In Summer 2010, MSI made available to its users its newest supercomputer, named Itasca, and Itasca is already making a world of difference to researchers at the university. Charles Campbell, a University of Minnesota physics and astronomy professor uses MSI to study layered quantum magnets. He says of Itasca, "Our research has benefitted tremendously from being able to use Itasca. Some of our calculations are so intensive that they are simply impracticable without it.”
Intel has recently released a case study about their Xeon processors and software-development products that spotlights MSI. The study discusses our two newest systems, Itasca and Koronis.
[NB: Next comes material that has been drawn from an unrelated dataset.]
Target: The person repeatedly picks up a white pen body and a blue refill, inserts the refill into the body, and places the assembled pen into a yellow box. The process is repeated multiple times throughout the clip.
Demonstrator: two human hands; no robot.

Koronis will be available to users later this year.
MSI has recently been awarded an NIH grant to purchase a new SGI Altix UV 1000 supercomputer, which will be called "Koronis." This machine will be used by MSI researchers working on a number of NIH-funded projects in the areas of multi-scale modeling, chemical dynamics, bioinformatics and computational biology, and biomedical imaging. The Principal Investigator on the grant is Professor Darrin York (Chemistry, MSI Fellow).
Professor and MSI Fellow Vipin Kumar (Computer Science and Engineering) will be leading an interdisciplinary team from the University of Minnesota and other universities nationwide in a $10 million NSF project to study climate change. Professor Kumar's group uses MSI resources to develop the high-performance data-mining algorithms used in this research. The supercomputers are necessary because of the huge size of the datasets involved. The UMNews story has further details.
Professor and MSI Fellow Jiali Gao of the Department of Chemistry and the Biomedical Informatics and Computational Biology Program was recently named winner of the global annual IBM Faculty Award. The award recognizes Professor Gao's research in the development of quantum mechanical methods. Some of this research was done using MSI resources. Professor Gao has been an MSI Fellow since 1998.
On July 31, 2010, Professor Tom Jones, Department of Astronomy and MSI Fellow, stepped down after serving as MSI Interim Director for two years.
MSI is very happy to report that Jorge Vinals has accepted the offer to become the next MSI Director. He will also become a professor of physics. Jorge will assume the directorship on August 1, 2010.
During Summer 2010, MSI hosted two courses for grad students and postdocs in association with the Virtual School of Computational Science and Engineering (VSCSE) of the Center for Computational Science (Miami, Florida). The VSCSE brings together faculty from throughout the country to create courses that focus on petascale computing and petascale-enabled science and engineering. MSI hosted Petascale Programming Environments and Tools (July 6-9, 2010) and Big Data for Science (July 26-30, 2010).